What to work on ▸ Please repeat the data shown below, word for word.

Provided material ▸
--*--

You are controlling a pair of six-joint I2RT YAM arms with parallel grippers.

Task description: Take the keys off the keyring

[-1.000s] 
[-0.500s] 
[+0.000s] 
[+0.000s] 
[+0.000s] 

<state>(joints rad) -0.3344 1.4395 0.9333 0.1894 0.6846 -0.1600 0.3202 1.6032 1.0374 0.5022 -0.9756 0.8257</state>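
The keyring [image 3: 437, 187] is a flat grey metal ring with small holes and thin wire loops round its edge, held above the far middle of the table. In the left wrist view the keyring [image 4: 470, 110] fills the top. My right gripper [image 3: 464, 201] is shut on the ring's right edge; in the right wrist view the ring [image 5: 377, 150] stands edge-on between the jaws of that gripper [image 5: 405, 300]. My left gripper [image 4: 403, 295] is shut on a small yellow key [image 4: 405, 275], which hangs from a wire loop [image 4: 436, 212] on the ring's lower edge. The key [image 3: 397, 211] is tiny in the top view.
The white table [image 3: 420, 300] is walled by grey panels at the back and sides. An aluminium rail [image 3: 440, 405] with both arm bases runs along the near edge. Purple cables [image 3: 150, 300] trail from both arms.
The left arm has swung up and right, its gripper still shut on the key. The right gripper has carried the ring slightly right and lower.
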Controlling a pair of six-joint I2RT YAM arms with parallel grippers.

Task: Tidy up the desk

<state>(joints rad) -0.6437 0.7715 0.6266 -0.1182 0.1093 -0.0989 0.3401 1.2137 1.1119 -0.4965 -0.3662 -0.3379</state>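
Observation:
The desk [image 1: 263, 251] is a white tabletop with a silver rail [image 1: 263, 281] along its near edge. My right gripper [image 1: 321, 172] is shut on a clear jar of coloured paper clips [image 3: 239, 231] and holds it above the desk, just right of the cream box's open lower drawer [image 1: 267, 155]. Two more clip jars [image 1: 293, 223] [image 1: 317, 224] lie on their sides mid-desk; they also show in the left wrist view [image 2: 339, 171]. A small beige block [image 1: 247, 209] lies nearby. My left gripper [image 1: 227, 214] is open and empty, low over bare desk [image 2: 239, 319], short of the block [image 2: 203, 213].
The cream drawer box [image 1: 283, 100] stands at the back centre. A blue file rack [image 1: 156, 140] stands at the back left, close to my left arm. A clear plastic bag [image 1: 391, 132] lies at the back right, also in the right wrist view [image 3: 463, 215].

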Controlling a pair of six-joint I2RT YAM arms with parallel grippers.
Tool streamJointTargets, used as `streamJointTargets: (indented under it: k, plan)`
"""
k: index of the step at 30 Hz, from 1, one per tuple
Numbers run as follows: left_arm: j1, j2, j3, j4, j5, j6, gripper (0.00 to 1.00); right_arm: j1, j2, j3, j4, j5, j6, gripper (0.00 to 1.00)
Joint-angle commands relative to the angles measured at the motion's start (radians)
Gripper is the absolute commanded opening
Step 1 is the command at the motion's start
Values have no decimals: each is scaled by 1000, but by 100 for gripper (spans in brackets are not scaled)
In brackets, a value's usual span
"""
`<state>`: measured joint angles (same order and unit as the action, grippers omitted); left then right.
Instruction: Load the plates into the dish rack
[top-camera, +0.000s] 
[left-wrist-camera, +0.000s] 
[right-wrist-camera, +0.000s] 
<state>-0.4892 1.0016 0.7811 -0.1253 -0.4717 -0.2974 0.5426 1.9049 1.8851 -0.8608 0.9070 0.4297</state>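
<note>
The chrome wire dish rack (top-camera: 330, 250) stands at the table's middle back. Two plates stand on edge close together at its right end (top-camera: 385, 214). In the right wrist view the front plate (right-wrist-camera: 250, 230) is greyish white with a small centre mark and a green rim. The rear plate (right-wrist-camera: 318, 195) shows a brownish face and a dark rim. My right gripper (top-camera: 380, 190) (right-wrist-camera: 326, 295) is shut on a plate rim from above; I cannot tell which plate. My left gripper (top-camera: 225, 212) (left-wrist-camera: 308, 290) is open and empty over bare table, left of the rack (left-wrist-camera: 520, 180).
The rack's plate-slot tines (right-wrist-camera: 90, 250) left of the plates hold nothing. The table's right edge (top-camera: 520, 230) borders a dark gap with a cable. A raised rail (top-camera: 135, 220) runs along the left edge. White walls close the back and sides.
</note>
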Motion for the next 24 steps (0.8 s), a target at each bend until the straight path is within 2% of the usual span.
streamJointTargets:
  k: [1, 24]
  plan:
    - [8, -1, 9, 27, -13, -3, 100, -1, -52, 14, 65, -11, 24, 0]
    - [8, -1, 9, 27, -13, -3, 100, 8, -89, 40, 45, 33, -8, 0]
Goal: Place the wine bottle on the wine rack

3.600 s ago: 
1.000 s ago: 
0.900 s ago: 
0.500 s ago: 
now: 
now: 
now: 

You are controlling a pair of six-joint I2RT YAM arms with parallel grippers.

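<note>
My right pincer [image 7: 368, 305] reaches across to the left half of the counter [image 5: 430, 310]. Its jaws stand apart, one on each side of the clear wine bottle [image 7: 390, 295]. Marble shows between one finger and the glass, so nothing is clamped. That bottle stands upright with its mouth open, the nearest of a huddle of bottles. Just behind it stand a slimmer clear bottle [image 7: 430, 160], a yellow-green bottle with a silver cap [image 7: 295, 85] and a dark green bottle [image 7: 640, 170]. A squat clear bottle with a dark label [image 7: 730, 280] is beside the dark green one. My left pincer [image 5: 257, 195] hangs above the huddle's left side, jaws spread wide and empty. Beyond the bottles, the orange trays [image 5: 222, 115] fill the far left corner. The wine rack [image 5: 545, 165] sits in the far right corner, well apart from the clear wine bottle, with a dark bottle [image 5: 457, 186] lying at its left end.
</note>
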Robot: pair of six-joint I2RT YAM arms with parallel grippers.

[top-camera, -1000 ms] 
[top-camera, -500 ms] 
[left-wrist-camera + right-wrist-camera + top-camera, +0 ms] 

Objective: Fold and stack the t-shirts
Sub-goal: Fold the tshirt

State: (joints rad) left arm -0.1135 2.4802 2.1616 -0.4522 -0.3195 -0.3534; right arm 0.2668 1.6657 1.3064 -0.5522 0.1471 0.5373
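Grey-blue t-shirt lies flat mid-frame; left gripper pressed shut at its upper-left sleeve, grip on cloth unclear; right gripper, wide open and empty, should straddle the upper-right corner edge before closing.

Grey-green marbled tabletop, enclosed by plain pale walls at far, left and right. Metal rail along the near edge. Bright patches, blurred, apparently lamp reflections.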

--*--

Written response ▸
You are controlling a pair of six-joint I2RT YAM arms with parallel grippers.

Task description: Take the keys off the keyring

[-1.000s] 
[-0.500s] 
[+0.000s] 
[+0.000s] 
[+0.000s] 

<state>(joints rad) -0.3344 1.4395 0.9333 0.1894 0.6846 -0.1600 0.3202 1.6032 1.0374 0.5022 -0.9756 0.8257</state>
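The keyring [image 3: 437, 187] is a flat grey metal ring with small holes and thin wire loops round its edge, held above the far middle of the table. In the left wrist view the keyring [image 4: 470, 110] fills the top. My right gripper [image 3: 464, 201] is shut on the ring's right edge; in the right wrist view the ring [image 5: 377, 150] stands edge-on between the jaws of that gripper [image 5: 405, 300]. My left gripper [image 4: 403, 295] is shut on a small yellow key [image 4: 405, 275], which hangs from a wire loop [image 4: 436, 212] on the ring's lower edge. The key [image 3: 397, 211] is tiny in the top view.
The white table [image 3: 420, 300] is walled by grey panels at the back and sides. An aluminium rail [image 3: 440, 405] with both arm bases runs along the near edge. Purple cables [image 3: 150, 300] trail from both arms.
The left arm has swung up and right, its gripper still shut on the key. The right gripper has carried the ring slightly right and lower.
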Controlling a pair of six-joint I2RT YAM arms with parallel grippers.

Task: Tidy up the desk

<state>(joints rad) -0.6437 0.7715 0.6266 -0.1182 0.1093 -0.0989 0.3401 1.2137 1.1119 -0.4965 -0.3662 -0.3379</state>
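Observation:
The desk [image 1: 263, 251] is a white tabletop with a silver rail [image 1: 263, 281] along its near edge. My right gripper [image 1: 321, 172] is shut on a clear jar of coloured paper clips [image 3: 239, 231] and holds it above the desk, just right of the cream box's open lower drawer [image 1: 267, 155]. Two more clip jars [image 1: 293, 223] [image 1: 317, 224] lie on their sides mid-desk; they also show in the left wrist view [image 2: 339, 171]. A small beige block [image 1: 247, 209] lies nearby. My left gripper [image 1: 227, 214] is open and empty, low over bare desk [image 2: 239, 319], short of the block [image 2: 203, 213].
The cream drawer box [image 1: 283, 100] stands at the back centre. A blue file rack [image 1: 156, 140] stands at the back left, close to my left arm. A clear plastic bag [image 1: 391, 132] lies at the back right, also in the right wrist view [image 3: 463, 215].
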
Controlling a pair of six-joint I2RT YAM arms with parallel grippers.
Tool streamJointTargets, used as `streamJointTargets: (indented under it: k, plan)`
"""
k: index of the step at 30 Hz, from 1, one per tuple
Numbers run as follows: left_arm: j1, j2, j3, j4, j5, j6, gripper (0.00 to 1.00); right_arm: j1, j2, j3, j4, j5, j6, gripper (0.00 to 1.00)
Joint-angle commands relative to the angles measured at the motion's start (radians)
Gripper is the absolute commanded opening
Step 1 is the command at the motion's start
Values have no decimals: each is scaled by 1000, but by 100 for gripper (spans in brackets are not scaled)
In brackets, a value's usual span
"""
`<state>`: measured joint angles (same order and unit as the action, grippers omitted); left then right.
Instruction: Load the plates into the dish rack
[top-camera, +0.000s] 
[left-wrist-camera, +0.000s] 
[right-wrist-camera, +0.000s] 
<state>-0.4892 1.0016 0.7811 -0.1253 -0.4717 -0.2974 0.5426 1.9049 1.8851 -0.8608 0.9070 0.4297</state>
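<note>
The chrome wire dish rack (top-camera: 330, 250) stands at the table's middle back. Two plates stand on edge close together at its right end (top-camera: 385, 214). In the right wrist view the front plate (right-wrist-camera: 250, 230) is greyish white with a small centre mark and a green rim. The rear plate (right-wrist-camera: 318, 195) shows a brownish face and a dark rim. My right gripper (top-camera: 380, 190) (right-wrist-camera: 326, 295) is shut on a plate rim from above; I cannot tell which plate. My left gripper (top-camera: 225, 212) (left-wrist-camera: 308, 290) is open and empty over bare table, left of the rack (left-wrist-camera: 520, 180).
The rack's plate-slot tines (right-wrist-camera: 90, 250) left of the plates hold nothing. The table's right edge (top-camera: 520, 230) borders a dark gap with a cable. A raised rail (top-camera: 135, 220) runs along the left edge. White walls close the back and sides.
</note>
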Motion for the next 24 steps (0.8 s), a target at each bend until the straight path is within 2% of the usual span.
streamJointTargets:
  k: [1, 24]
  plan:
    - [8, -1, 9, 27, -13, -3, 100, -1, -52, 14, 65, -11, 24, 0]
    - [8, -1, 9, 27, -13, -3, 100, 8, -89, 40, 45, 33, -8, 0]
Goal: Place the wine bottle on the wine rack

3.600 s ago: 
1.000 s ago: 
0.900 s ago: 
0.500 s ago: 
now: 
now: 
now: 

You are controlling a pair of six-joint I2RT YAM arms with parallel grippers.

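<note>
My right pincer [image 7: 368, 305] reaches across to the left half of the counter [image 5: 430, 310]. Its jaws stand apart, one on each side of the clear wine bottle [image 7: 390, 295]. Marble shows between one finger and the glass, so nothing is clamped. That bottle stands upright with its mouth open, the nearest of a huddle of bottles. Just behind it stand a slimmer clear bottle [image 7: 430, 160], a yellow-green bottle with a silver cap [image 7: 295, 85] and a dark green bottle [image 7: 640, 170]. A squat clear bottle with a dark label [image 7: 730, 280] is beside the dark green one. My left pincer [image 5: 257, 195] hangs above the huddle's left side, jaws spread wide and empty. Beyond the bottles, the orange trays [image 5: 222, 115] fill the far left corner. The wine rack [image 5: 545, 165] sits in the far right corner, well apart from the clear wine bottle, with a dark bottle [image 5: 457, 186] lying at its left end.
</note>
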Robot: pair of six-joint I2RT YAM arms with parallel grippers.

[top-camera, -1000 ms] 
[top-camera, -500 ms] 
[left-wrist-camera + right-wrist-camera + top-camera, +0 ms] 

Objective: Fold and stack the t-shirts
Sub-goal: Fold the tshirt

State: (joints rad) left arm -0.1135 2.4802 2.1616 -0.4522 -0.3195 -0.3534; right arm 0.2668 1.6657 1.3064 -0.5522 0.1471 0.5373
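Grey-blue t-shirt lies flat mid-frame; left gripper pressed shut at its upper-left sleeve, grip on cloth unclear; right gripper, wide open and empty, should straddle the upper-right corner edge before closing.

Grey-green marbled tabletop, enclosed by plain pale walls at far, left and right. Metal rail along the near edge. Bright patches, blurred, apparently lamp reflections.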

This exercise requires no further response.